Thursday, April 14, 2016

Some Diabetes drugs may help Cancer spread

Researchers have known that reactive oxygen species, or free radicals, can do serious damage to cells and trigger cancer. Antioxidants can neutralize those effects, although clinical trials on cancer prevention have yielded mixed results. Several recent studies have also suggested that antioxidants have a dark side. If cancer is already present, for example, they may fuel its proliferation. That, suspects Martin Bergö, a cancer biologist at the Karolinska Institute in Stockholm, is because although free radicals harm healthy cells, they can also be toxic to cells that are already cancerous. That means that the antioxidants that curb those free radicals can help cancer cells rather than hurting them. Last fall, Bergö’s group reported that ingestion of extra antioxidants drove the metastasis of melanoma in a mouse model, though they didn’t have any effect on the primary tumor.

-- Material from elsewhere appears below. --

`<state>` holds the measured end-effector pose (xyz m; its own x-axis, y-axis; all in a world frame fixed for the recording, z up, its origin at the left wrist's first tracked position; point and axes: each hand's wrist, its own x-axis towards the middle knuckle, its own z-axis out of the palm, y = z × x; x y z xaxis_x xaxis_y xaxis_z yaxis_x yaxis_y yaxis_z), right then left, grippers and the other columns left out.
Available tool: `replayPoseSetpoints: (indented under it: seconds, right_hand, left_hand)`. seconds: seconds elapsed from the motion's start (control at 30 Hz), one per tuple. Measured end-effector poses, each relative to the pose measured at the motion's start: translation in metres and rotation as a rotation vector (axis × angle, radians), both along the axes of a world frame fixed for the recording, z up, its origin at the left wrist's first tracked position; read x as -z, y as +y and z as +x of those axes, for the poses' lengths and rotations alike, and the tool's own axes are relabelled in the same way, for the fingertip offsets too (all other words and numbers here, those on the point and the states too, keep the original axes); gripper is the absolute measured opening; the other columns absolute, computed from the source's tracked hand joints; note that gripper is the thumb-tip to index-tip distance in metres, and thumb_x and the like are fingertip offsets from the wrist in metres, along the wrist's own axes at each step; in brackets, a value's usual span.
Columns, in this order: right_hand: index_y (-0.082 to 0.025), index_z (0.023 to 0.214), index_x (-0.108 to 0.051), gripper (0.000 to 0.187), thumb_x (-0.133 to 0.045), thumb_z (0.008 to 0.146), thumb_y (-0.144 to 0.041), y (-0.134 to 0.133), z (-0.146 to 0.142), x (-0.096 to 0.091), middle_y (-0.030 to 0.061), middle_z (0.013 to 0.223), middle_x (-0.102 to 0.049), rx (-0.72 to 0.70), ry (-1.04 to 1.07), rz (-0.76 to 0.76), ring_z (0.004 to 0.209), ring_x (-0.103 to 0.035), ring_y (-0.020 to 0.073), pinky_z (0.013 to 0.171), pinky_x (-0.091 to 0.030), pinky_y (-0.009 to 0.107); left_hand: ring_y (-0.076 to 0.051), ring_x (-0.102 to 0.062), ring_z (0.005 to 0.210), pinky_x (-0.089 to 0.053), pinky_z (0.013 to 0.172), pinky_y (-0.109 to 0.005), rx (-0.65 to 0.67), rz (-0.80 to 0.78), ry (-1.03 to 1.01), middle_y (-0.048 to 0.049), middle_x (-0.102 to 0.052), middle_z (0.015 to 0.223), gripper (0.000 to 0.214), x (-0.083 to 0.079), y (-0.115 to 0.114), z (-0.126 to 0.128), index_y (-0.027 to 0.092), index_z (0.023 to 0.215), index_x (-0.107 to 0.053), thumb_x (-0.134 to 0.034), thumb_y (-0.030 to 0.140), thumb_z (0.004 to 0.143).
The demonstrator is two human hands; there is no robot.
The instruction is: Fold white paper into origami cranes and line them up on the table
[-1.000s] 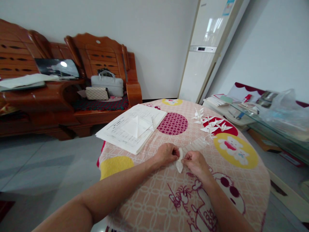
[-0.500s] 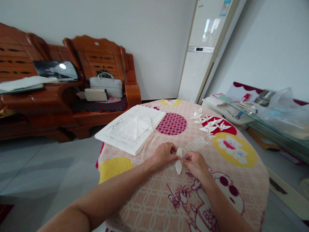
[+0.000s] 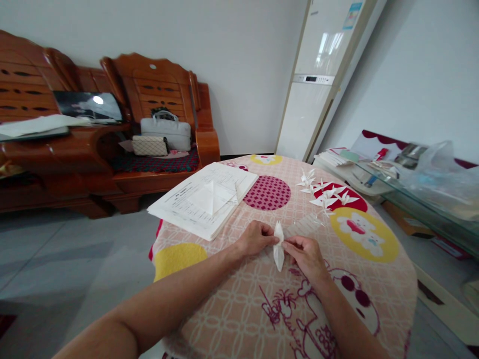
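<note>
Between my two hands a small folded white paper crane (image 3: pixel 279 257) is held just over the tablecloth, its two pointed ends facing toward and away from me. My left hand (image 3: pixel 258 238) pinches its left side with thumb and forefinger. From the right, my right hand (image 3: pixel 304 253) grips its other side with closed fingertips. Several finished white paper cranes (image 3: pixel 329 194) stand in a cluster beyond my right hand. A clear plastic wrapper (image 3: pixel 303 225) lies between that cluster and my hands.
A stack of printed paper (image 3: pixel 183 209) with a creased white sheet (image 3: pixel 213 197) on top lies at the table's left. The round table wears a patterned cloth (image 3: pixel 232 304). To the right is a glass shelf (image 3: pixel 407 192) with a plastic bag (image 3: pixel 437 169); wooden chairs (image 3: pixel 160 94) stand behind.
The folded paper has turned slightly between my fingers and its wing-like ends look longer and more pointed. Both hands keep their pinch at nearly the same spot.
</note>
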<state>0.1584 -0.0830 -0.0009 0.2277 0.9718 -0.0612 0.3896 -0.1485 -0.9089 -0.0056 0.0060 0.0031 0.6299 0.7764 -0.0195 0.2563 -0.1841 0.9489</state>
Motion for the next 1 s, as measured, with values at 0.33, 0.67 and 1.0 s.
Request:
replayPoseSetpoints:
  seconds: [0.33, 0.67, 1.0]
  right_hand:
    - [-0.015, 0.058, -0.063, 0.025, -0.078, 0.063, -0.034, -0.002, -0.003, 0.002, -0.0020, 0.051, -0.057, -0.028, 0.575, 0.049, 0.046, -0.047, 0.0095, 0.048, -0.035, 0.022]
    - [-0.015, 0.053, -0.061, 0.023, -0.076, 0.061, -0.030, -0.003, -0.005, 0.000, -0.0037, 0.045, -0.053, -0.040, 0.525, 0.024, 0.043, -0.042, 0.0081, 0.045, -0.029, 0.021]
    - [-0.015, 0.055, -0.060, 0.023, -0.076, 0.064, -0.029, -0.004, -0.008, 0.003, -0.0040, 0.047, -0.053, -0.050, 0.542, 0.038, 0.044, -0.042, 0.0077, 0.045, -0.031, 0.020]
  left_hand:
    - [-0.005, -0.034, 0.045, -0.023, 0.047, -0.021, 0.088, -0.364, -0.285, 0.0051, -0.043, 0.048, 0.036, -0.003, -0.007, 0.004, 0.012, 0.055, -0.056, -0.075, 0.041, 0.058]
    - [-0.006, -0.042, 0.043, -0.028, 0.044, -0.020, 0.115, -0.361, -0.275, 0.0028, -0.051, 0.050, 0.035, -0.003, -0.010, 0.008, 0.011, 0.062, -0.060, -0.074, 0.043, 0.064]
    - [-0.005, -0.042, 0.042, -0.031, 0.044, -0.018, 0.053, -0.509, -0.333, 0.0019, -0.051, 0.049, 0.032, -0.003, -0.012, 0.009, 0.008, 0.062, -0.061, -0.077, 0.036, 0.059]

A team led by molecular toxicologist Donna Zhang at the University of Arizona in Tucson has now taken a different tack. With colleagues in China, she focused on a protein called NRF2. It regulates a cellular defense response that helps protect cells from oxidative damage caused by environmental toxins or carcinogens. Although NRF2 has many benefits, loss of NRF2 regulation leads to high levels in certain cancer cells, such as some lung cancers, and it may help them migrate, Zhang says.

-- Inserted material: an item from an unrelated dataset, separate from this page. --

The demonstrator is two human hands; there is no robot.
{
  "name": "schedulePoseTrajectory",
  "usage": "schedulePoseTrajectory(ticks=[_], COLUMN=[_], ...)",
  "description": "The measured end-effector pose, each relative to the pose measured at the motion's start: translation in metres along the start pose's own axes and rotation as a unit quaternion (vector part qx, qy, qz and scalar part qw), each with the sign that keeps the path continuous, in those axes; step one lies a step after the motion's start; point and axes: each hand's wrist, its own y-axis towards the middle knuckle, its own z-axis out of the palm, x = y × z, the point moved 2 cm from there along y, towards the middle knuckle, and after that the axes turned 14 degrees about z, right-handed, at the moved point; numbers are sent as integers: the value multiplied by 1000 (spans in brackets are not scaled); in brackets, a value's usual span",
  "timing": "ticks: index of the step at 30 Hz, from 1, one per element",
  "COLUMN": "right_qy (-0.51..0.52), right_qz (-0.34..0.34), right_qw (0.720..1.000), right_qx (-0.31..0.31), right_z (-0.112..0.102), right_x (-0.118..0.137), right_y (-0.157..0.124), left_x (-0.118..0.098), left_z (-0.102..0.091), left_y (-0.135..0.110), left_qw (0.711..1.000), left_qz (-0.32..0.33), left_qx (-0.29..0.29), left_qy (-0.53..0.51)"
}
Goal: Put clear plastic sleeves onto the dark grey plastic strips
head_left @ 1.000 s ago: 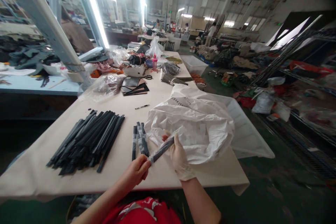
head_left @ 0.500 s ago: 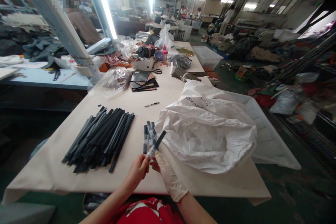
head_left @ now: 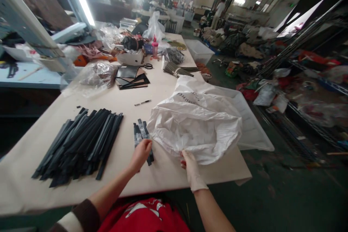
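Observation:
My bare left hand (head_left: 141, 155) is closed above a small group of black strips (head_left: 140, 127) with clear plastic wrapped round their middles. Its fingers are curled, and whether a strip is in them is hidden. A strip end shows just right of that hand. My right hand (head_left: 190, 166), in a pale glove, is closed with fingertips at the near rim of a white woven sack (head_left: 168, 116). What it pinches is too small to make out. Pale translucent pieces (head_left: 190, 136) lie in the sack's mouth. Further left is a large pile of loose black strips (head_left: 81, 145).
A pen (head_left: 143, 103) lies mid-table. Behind it are black sheets (head_left: 127, 73), scissors (head_left: 148, 66), a clear plastic bag (head_left: 95, 76), a pink bottle (head_left: 154, 49) and a tied bundle of strips (head_left: 178, 69). A translucent bin (head_left: 255, 130) stands beyond the sack.
My hands have parted. The left has moved over the wrapped strips, and the right has gone right to the sack's rim. The wrapped strip no longer shows between them. The view has swung right.

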Motion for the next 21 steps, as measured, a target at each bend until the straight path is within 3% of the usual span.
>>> schedulePoseTrajectory(ticks=[3,5,7,9,12,16,18,21], right_qy=[21,24,14,2,10,55,46,49], right_qz=[68,74,68,71,98,66,37,34], right_qw=[997,996,995,994,979,925,911,917], right_qx=[34,52,69,85,178,369,408,393], right_z=[13,14,7,-3,-7,15,30,49], right_x=[-1,-3,-5,-7,-8,-1,1,1], right_y=[4,6,6,3,-12,-41,-52,-59], left_x=[-30,-42,-50,-56,-62,-67,-66,-54], left_z=[57,91,113,120,112,84,67,35], left_y=[5,11,12,4,-19,-56,-70,-76], left_qw=[997,995,993,991,989,990,990,986], left_qz=[-3,-35,-60,-60,-30,16,57,113], left_qx=[72,94,98,96,104,87,70,89], left_qy=[-9,-18,-39,-68,-104,-108,-108,-84])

Some diabetes drugs just happen to activate NFR2. That’s an off-target effect, Zhang explains, that is secondary to the drugs’ ability to lower blood sugar. People with type 2 diabetes are already at a higher risk for cancer. So what to do with this information next “is a dilemma,” Zhang says, because so far there are no data suggesting that the drugs (saxagliptin and sitagliptin) promote metastasis in people with both diabetes and cancer. Zhang, for one, thinks that diabetes patients with cancer shouldn’t take medications that activate NRF2, just to be cautious.